:: Directions for this task ::
Report every line below that carries the word "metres".

__________________________________________________

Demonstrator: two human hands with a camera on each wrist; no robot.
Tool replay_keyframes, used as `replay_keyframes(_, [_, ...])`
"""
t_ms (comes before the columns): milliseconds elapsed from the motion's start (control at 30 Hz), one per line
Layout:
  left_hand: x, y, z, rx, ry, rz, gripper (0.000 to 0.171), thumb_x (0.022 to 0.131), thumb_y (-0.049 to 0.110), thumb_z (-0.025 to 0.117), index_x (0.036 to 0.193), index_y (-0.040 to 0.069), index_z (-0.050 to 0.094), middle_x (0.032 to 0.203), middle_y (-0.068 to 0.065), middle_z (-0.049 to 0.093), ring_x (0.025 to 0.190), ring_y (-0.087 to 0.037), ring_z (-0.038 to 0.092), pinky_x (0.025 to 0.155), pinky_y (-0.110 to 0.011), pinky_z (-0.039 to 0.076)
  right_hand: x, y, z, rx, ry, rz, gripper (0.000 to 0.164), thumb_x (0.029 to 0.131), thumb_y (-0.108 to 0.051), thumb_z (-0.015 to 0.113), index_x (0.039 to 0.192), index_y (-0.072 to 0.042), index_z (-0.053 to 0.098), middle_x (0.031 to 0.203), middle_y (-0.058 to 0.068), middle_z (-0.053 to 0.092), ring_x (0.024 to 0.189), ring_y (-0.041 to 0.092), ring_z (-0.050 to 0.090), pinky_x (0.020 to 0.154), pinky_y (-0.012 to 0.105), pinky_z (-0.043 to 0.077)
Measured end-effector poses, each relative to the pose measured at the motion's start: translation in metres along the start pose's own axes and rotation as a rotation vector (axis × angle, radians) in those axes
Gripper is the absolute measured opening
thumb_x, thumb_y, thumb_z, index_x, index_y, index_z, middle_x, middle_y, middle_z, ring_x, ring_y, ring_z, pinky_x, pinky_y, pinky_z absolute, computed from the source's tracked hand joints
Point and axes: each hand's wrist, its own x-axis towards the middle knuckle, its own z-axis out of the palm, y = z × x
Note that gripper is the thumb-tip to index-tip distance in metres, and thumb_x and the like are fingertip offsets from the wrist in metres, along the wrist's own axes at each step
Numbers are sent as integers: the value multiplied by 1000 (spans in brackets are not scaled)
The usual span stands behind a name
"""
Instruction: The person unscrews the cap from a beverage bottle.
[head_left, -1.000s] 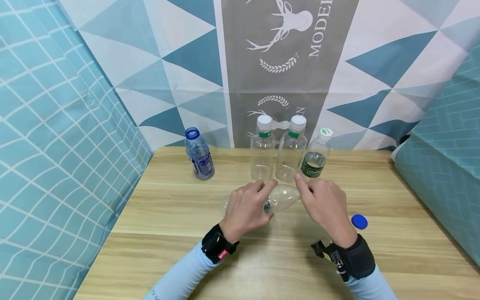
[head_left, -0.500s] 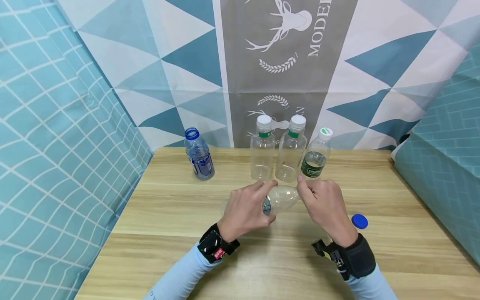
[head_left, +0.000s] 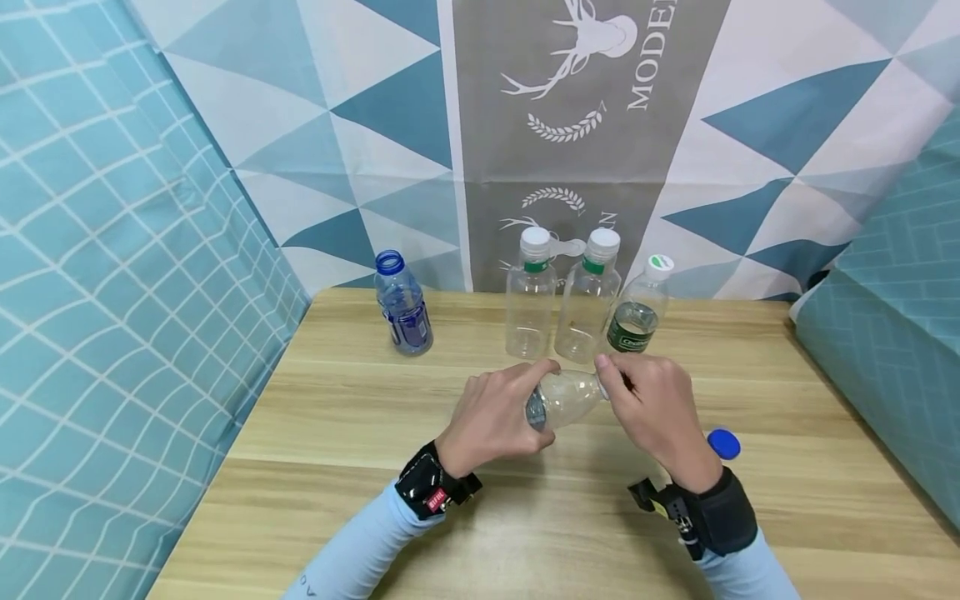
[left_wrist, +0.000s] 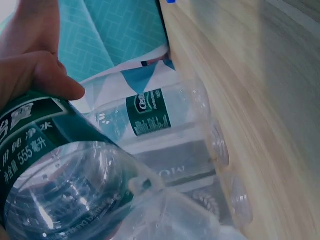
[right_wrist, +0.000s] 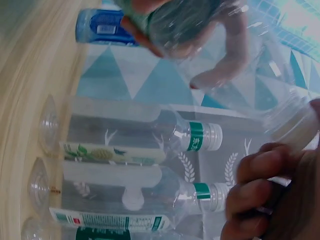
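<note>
My left hand (head_left: 495,412) grips a clear plastic water bottle (head_left: 570,396) round its body. The bottle lies tilted on its side, its neck pointing right. Its green label (left_wrist: 37,132) shows up close in the left wrist view. Thumb and fingers of my right hand (head_left: 652,404) pinch the bottle at its neck end, where the pale cap (right_wrist: 296,127) shows in the right wrist view; the hand partly hides it from the head view.
Behind the hands stand two clear bottles with white caps, a left one (head_left: 529,308) and a right one (head_left: 588,308). Beside them is a green-labelled bottle (head_left: 636,312). A capless blue bottle (head_left: 405,308) stands back left. A blue cap (head_left: 723,443) lies on the wooden table (head_left: 337,433).
The head view has shifted slightly. Both hands keep their holds on the bottle, with small shifts of the hands; a bit of white now shows at the neck beside the right thumb.
</note>
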Motion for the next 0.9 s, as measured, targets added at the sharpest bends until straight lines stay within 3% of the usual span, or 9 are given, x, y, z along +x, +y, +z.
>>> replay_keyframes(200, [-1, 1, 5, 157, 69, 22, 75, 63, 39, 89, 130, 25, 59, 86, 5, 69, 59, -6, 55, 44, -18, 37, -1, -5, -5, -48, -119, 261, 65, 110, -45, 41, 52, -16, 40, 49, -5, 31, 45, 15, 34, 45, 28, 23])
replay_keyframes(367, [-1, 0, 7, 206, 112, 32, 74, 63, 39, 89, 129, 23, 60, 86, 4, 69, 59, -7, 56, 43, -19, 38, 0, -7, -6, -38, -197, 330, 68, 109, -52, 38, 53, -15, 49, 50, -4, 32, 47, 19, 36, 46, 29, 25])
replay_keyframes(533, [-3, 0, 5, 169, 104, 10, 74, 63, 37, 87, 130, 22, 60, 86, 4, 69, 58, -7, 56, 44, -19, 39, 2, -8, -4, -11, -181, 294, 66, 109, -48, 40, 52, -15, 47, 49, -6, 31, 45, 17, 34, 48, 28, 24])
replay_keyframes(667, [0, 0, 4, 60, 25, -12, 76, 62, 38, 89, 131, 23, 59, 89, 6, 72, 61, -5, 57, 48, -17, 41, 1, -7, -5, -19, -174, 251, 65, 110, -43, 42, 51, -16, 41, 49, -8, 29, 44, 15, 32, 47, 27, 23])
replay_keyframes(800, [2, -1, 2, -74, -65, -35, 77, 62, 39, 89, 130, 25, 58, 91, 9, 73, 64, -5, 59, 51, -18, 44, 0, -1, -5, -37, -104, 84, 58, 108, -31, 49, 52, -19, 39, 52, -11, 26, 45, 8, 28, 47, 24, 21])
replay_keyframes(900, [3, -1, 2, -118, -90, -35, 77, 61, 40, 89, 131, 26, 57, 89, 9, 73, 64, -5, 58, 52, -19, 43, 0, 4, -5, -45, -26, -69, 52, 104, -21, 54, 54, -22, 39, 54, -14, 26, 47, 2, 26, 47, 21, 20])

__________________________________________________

:: Answer for this exercise ::
Measured end-effector poses, each relative to the pose measured at the motion's start: translation in metres along the start pose's own axes and rotation as a rotation vector (axis × angle, radians) in those axes
Note that gripper is the thumb-tip to index-tip distance in metres, and thumb_x and the like are fingertip offsets from the wrist in metres, along the wrist's own axes at each step

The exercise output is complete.